• INSTRUCTIONS TO FOLLOW
Please return the lines below verbatim, beginning at the one that has "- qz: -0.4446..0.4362" and stopping after the one that has "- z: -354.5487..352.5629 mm", and add no other lines.

• DATA BELOW
= = =

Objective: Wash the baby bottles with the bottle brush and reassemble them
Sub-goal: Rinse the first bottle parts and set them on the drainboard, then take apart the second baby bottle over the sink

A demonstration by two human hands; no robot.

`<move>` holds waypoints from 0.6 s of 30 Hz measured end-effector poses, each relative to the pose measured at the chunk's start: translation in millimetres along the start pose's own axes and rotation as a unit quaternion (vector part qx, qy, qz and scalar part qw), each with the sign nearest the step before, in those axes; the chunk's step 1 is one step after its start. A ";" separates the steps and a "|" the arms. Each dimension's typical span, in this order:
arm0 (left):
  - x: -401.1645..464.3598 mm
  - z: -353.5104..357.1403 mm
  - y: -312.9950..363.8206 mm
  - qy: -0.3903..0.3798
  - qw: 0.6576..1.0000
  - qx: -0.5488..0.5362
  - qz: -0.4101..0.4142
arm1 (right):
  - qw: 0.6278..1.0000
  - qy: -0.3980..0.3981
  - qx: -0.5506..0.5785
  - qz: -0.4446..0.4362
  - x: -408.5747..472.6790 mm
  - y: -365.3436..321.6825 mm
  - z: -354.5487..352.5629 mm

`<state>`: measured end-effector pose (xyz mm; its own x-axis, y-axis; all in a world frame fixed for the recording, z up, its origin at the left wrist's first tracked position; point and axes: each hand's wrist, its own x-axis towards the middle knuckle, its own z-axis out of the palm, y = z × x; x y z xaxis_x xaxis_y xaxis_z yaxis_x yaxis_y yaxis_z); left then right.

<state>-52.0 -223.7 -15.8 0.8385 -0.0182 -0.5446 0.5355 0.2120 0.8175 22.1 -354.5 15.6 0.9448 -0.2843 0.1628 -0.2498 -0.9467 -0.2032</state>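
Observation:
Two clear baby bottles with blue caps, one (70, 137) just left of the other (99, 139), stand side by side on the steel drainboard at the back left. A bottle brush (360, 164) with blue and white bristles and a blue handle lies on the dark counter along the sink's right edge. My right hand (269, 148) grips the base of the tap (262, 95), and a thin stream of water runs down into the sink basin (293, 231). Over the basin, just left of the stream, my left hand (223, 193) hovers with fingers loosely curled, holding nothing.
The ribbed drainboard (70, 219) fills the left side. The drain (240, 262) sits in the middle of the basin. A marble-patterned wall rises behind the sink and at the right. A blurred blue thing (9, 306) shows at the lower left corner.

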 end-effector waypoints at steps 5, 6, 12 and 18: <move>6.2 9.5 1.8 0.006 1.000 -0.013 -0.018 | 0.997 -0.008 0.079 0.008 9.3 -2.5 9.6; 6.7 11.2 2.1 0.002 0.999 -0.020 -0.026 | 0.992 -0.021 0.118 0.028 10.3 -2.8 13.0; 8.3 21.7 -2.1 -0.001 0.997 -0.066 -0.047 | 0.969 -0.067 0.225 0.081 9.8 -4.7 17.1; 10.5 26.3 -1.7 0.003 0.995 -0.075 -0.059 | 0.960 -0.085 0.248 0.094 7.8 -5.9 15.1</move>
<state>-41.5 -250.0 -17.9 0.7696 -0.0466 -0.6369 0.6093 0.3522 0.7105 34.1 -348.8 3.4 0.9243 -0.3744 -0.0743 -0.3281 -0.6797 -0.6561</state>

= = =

• TASK SOLUTION
  - qz: -0.4446..0.4362
  - x: -408.5747..472.6790 mm
  - y: -365.3436..321.6825 mm
  - z: -354.5487..352.5629 mm

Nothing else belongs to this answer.